TASK REQUIREMENTS
Produce a perfect copy of the listing, matching each line.
■ ■ ■ ■
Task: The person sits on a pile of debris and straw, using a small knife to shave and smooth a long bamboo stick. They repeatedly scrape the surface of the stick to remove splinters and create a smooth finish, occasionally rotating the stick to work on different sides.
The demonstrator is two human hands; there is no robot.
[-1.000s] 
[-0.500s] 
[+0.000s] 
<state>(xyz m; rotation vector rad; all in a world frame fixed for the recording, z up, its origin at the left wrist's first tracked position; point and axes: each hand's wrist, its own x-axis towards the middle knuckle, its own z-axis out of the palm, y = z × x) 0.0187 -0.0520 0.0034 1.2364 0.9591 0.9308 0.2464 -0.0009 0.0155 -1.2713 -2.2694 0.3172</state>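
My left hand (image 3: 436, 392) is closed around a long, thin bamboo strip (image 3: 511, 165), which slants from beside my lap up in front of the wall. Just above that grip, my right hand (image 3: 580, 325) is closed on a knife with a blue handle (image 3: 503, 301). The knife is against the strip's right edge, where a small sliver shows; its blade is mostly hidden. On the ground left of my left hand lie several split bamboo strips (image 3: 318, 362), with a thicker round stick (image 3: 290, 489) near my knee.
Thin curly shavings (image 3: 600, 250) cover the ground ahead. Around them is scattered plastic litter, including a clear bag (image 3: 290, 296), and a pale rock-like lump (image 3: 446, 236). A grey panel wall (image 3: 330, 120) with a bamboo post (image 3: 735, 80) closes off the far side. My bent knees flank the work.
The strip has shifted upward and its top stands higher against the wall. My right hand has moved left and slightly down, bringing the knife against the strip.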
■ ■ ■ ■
TASK OUTPUT
Task: The person sits on a pile of debris and straw, using a small knife to shave and smooth a long bamboo stick. They repeatedly scrape the surface of the stick to remove splinters and create a smooth finish, occasionally rotating the stick to work on different sides.
The demonstrator is two human hands; there is no robot.
[-1.000s] 
[-0.500s] 
[+0.000s] 
<state>(xyz m; rotation vector rad; all in a world frame fixed for the recording, z up, its origin at the left wrist's first tracked position; point and axes: each hand's wrist, its own x-axis towards the middle knuckle, its own z-axis out of the palm, y = z × x) 0.0187 -0.0520 0.0034 1.2364 0.9591 0.9308 0.2464 -0.0009 0.0155 -1.2713 -2.2694 0.3172</state>
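My left hand (image 3: 436, 392) is closed around a long, thin bamboo strip (image 3: 511, 165), which slants from beside my lap up in front of the wall. Just above that grip, my right hand (image 3: 580, 325) is closed on a knife with a blue handle (image 3: 503, 301). The knife is against the strip's right edge, where a small sliver shows; its blade is mostly hidden. On the ground left of my left hand lie several split bamboo strips (image 3: 318, 362), with a thicker round stick (image 3: 290, 489) near my knee.
Thin curly shavings (image 3: 600, 250) cover the ground ahead. Around them is scattered plastic litter, including a clear bag (image 3: 290, 296), and a pale rock-like lump (image 3: 446, 236). A grey panel wall (image 3: 330, 120) with a bamboo post (image 3: 735, 80) closes off the far side. My bent knees flank the work.
The strip has shifted upward and its top stands higher against the wall. My right hand has moved left and slightly down, bringing the knife against the strip.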

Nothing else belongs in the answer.